European Stocks Dip On Poor Data

European Stocks Dip On Poor Data

London (AFP) – European stocks fell on Wednesday, with sentiment weighed down by disappointing U.S. data, while the London market was also hit by news of a growth downgrade.

The ruble fell to a record low level against the euro on concerns about growth in Russia and financial crisis in Ukraine.

London’s benchmark FTSE 100 index fell 0.31 percent to 6,809.32 points in midday deals, after Britain’s 2013 economic growth was downgraded to 1.8 percent from 1.9 percent previously.

Frankfurt’s DAX 30 slid 0.20 percent to 9,679.83 points and the CAC 40 in Paris dipped 0.34 percent to 4,399.59 points, compared with Tuesday’s close.

“Market participants (are) unenthused by performance of Asian and U.S. markets overnight,” said analyst Ishaq Siddiqi at trading firm ETX Capital.

“Data out of the U.S. was again damp — consumer confidence slipped this month and although S&P Case-Shiller home prices rose month on month, the year on year rate of growth did slow.”

In Zurich, shares in Credit Suisse bank fell by 2.38 percent to 27.53 Swiss francs after a U.S. Senate report estimated that about 19,000 US nationals had secret accounts worth about $5.0 billion (3.6 billion euros) at the bank.

In Paris, shares in Iliad, the parent of low-cost mobile phone company Free, plunged by 8.77 percent to 161.75 euros.

Free has thrown French operators SFR and Bouygues Telecom into deep trouble with recent low-cost tariffs, but in a results statement on Wednesday, Bouygues said it was also launching a price-cutting war, against a background of manoeuvres between key players which would re-draw the French mobile landscape.

Wall Street fell on Tuesday as investors reacted badly to downbeat housing and consumer data in the United States.

The Case-Shiller index for home prices in 20 leading U.S. cities fell 0.1 percent in December, the second straight decline, while the Conference Board said its consumer confidence index fell to 78.1 in February from 79.4 in January.

On Wall Street the Dow slipped 0.17 percent, the S&P 500 fell 0.13 percent and the Nasdaq lost 0.13 percent.

“A surprise drop in U.S. consumer confidence dented investors’ optimism, keeping any attempt to move higher in close check,” added Capital Spreads dealer Jonathan Sudaria.

Asian markets mostly aimed higher overnight, but Tokyo fell 0.54 percent in value.

Shanghai stocks added 0.35 percent after recent losses caused by liquidity fears and concern about possible moves to rein in property prices.

Hong Kong gained 0.54 percent, Seoul rose 0.30 percent, while Sydney closed flat.

“It’s been a mixed session for Asian markets, although Shanghai and Hong Kong both found support after recent losses, whilst the Nikkei came under pressure after gains for the yen,” said analyst Joao Monteiro at Monex Capital.

“There does however appear to be a general sense of relief over the fact that he headwinds we’ve seen from emerging markets of late do appear to be abating, although there’s clearly a degree of concern over the state of the Chinese economy.”

With no market-moving news expected in Asia until the weekend, investors are now awaiting Friday’s key US fourth-quarter economic output data.

In foreign exchange deals on Wednesday, the European single currency stood at $1.3744, unchanged from late in New York on Tuesday.

The euro eased to 82.34 British pence from 82.38 pence on Tuesday.
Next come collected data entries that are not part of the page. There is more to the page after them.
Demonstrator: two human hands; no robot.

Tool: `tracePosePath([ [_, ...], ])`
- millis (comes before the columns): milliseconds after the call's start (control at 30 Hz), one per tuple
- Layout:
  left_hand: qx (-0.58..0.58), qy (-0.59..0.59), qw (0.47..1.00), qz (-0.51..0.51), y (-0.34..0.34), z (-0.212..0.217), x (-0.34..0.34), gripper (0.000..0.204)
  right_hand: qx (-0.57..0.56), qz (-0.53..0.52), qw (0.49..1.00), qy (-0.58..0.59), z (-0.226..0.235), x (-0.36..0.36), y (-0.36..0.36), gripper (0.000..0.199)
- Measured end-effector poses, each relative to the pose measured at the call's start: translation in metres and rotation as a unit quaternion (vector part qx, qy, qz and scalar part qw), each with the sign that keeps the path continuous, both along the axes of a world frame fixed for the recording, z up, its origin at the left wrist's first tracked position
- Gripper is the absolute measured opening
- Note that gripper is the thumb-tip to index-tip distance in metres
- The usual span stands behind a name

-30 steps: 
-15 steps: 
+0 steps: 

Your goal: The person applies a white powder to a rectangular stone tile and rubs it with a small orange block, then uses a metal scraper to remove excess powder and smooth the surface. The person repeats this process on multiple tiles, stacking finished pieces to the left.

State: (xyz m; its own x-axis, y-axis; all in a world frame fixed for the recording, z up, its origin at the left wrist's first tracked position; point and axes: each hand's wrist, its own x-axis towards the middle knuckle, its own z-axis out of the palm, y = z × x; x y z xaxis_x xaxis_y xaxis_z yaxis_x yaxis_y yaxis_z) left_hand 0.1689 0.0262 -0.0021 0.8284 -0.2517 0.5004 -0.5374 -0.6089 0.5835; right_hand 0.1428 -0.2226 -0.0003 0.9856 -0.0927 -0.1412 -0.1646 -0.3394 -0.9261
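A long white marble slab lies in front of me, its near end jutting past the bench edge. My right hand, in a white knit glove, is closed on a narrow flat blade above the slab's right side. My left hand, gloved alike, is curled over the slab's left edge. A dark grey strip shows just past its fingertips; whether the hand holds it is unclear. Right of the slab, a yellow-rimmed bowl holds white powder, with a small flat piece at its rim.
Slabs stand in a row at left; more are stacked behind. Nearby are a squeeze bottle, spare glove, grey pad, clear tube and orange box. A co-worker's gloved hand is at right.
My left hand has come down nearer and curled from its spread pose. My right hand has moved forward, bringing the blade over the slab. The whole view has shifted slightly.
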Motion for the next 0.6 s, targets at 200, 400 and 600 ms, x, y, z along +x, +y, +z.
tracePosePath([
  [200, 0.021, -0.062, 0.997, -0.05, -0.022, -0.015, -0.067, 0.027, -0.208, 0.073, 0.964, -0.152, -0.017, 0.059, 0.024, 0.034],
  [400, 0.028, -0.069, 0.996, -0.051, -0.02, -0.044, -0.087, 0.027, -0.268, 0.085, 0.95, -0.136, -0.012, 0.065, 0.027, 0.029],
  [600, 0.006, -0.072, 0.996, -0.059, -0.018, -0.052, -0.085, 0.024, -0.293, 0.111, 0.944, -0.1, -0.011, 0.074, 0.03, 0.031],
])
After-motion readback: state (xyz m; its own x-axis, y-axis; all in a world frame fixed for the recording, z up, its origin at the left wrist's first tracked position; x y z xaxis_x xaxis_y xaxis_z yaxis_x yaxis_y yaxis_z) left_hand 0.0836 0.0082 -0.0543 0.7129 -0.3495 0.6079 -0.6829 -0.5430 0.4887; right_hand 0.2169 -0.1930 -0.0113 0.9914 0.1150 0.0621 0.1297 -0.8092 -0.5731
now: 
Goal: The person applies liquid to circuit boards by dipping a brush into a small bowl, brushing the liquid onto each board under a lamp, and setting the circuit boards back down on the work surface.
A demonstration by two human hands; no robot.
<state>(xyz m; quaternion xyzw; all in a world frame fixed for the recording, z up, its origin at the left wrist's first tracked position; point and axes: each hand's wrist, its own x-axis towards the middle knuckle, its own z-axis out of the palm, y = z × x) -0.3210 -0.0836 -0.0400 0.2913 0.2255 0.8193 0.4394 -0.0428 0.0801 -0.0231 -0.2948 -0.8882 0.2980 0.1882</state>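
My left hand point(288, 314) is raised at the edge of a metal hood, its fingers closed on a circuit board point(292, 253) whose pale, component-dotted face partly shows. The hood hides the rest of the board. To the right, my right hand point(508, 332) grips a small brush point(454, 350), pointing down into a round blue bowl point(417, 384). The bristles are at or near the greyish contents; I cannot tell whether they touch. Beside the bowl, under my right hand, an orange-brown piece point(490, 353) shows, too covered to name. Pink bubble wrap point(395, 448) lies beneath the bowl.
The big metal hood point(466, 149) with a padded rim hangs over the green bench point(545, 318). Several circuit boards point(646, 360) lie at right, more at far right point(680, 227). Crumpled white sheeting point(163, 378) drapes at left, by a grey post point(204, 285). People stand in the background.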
The pound firmed to $1.6691 from $1.6680.

On the London Bullion Market, the price of gold hit a four-month high at $1,345.45 an ounce. It later stood at $1,341.08, compared with $1,339 on Tuesday.
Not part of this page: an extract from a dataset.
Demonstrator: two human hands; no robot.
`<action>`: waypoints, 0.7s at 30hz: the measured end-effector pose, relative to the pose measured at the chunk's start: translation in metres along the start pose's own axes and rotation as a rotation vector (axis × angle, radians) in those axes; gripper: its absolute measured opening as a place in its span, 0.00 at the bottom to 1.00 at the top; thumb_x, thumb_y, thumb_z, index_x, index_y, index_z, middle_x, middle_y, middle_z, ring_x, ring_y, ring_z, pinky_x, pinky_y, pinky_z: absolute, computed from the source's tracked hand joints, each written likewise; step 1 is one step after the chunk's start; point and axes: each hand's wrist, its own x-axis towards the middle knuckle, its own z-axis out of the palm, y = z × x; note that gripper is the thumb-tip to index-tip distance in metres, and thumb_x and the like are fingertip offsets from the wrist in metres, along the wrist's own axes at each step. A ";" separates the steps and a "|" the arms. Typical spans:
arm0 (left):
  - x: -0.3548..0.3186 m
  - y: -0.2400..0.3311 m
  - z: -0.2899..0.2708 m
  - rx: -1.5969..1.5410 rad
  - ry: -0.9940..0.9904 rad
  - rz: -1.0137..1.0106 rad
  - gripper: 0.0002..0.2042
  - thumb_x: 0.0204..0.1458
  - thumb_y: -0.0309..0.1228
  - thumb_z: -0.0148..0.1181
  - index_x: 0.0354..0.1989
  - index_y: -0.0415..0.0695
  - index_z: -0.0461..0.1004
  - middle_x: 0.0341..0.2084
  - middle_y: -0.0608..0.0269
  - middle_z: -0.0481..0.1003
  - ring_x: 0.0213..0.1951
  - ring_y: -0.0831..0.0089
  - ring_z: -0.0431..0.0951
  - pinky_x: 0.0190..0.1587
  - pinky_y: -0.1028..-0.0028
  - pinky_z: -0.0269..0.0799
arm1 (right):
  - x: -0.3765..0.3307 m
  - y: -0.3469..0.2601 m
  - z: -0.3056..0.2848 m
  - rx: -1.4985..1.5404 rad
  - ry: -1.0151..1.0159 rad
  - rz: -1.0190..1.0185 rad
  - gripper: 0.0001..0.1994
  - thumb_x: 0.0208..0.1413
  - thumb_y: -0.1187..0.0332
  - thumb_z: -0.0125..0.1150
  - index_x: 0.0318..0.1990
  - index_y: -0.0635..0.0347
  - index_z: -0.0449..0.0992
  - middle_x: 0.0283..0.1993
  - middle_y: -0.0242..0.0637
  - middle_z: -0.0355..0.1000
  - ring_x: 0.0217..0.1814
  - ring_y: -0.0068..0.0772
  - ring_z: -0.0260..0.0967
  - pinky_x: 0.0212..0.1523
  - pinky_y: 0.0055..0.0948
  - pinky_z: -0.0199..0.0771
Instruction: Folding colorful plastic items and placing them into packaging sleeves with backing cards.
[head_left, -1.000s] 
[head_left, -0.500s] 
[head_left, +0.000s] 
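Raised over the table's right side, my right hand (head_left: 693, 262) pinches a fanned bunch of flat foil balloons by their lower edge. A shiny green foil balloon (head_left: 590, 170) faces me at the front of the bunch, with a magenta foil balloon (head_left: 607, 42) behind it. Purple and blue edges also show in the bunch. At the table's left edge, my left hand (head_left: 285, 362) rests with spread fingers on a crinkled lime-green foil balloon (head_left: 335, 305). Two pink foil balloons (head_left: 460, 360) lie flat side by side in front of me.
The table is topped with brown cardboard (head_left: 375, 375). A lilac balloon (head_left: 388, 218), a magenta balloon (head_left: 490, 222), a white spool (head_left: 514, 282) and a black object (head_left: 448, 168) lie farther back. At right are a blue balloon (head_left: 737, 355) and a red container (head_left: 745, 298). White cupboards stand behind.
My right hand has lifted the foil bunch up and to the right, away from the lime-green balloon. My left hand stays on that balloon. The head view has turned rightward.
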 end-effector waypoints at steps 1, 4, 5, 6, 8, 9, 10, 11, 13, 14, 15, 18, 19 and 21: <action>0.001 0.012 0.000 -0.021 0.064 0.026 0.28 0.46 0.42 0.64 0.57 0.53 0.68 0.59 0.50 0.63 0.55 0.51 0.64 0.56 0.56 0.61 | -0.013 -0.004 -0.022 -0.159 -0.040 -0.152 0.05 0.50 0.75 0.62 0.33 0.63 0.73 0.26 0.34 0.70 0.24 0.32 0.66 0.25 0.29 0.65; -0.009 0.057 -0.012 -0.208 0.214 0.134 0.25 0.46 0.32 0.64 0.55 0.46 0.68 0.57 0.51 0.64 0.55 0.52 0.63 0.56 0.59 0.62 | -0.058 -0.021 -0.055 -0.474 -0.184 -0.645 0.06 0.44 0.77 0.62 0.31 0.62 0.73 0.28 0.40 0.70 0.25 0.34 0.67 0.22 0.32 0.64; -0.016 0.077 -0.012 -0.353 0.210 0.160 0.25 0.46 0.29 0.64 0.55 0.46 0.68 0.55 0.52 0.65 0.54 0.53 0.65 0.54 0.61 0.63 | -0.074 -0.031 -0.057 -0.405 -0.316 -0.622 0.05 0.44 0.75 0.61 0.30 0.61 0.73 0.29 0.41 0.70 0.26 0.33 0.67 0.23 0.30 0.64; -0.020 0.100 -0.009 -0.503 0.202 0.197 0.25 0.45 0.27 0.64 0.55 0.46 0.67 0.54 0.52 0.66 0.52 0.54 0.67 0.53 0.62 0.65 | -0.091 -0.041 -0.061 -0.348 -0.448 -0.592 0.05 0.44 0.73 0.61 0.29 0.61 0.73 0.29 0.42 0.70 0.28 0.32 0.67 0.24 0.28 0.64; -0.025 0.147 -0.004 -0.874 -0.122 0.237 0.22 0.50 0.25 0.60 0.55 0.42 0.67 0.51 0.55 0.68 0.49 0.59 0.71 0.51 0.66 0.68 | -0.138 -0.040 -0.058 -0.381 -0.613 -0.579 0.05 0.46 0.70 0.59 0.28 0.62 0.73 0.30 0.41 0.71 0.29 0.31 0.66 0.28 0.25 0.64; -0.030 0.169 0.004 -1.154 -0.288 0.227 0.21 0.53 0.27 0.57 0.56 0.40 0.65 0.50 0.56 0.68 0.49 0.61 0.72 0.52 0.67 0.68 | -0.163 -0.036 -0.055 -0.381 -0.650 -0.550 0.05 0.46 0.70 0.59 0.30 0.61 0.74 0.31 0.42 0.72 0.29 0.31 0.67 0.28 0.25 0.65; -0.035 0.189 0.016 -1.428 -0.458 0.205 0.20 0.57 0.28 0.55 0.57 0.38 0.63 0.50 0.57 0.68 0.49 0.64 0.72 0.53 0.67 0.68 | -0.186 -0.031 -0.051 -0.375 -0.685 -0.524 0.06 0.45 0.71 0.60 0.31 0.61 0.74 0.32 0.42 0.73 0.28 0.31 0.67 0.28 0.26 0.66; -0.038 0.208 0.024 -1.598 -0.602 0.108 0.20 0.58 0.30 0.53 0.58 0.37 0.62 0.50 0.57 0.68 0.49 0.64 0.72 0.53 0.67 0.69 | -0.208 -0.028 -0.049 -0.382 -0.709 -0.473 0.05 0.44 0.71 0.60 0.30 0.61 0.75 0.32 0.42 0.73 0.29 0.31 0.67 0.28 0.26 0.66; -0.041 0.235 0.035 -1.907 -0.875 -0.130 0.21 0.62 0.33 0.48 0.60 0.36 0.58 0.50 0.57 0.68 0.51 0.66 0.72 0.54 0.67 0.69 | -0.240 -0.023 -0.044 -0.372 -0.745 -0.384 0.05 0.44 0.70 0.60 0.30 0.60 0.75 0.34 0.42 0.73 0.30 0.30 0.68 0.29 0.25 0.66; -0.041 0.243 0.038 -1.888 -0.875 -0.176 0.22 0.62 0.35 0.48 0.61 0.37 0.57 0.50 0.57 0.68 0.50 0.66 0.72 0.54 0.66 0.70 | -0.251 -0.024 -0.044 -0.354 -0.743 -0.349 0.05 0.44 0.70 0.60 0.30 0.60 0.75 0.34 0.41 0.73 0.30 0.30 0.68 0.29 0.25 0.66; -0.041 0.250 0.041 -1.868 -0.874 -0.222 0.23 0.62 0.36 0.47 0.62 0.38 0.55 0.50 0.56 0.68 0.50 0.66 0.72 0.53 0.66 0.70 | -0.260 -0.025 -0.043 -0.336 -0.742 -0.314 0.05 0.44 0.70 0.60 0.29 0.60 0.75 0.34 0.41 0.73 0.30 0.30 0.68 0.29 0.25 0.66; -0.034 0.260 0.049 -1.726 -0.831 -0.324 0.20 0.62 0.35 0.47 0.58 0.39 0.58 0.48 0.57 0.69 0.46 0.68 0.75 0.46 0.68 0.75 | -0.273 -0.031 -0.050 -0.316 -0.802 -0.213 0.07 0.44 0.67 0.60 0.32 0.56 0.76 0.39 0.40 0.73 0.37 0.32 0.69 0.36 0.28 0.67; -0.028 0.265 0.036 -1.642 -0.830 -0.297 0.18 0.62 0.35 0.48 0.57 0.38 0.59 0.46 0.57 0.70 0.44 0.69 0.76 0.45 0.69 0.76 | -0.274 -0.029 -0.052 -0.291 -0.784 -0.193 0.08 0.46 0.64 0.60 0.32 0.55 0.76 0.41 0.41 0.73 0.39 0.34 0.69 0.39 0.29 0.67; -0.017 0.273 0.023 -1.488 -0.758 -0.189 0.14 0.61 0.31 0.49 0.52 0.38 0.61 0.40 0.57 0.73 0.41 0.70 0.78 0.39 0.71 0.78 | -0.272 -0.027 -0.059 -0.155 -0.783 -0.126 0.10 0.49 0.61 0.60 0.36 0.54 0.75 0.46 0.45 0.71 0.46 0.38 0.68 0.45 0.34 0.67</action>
The Russian ruble fell to a new record low against the euro amid concern about a possible default by Ukraine, and a slowdown in the Russian economy.

The euro surged to 49.42 rubles at around, with the ruble dropping below the record set last week of 49.35 rubles.

The dollar has risen to 35.94 rubles, its highest rate since 2009.

The ruble has lost more than eight percent against the euro since the start of the year.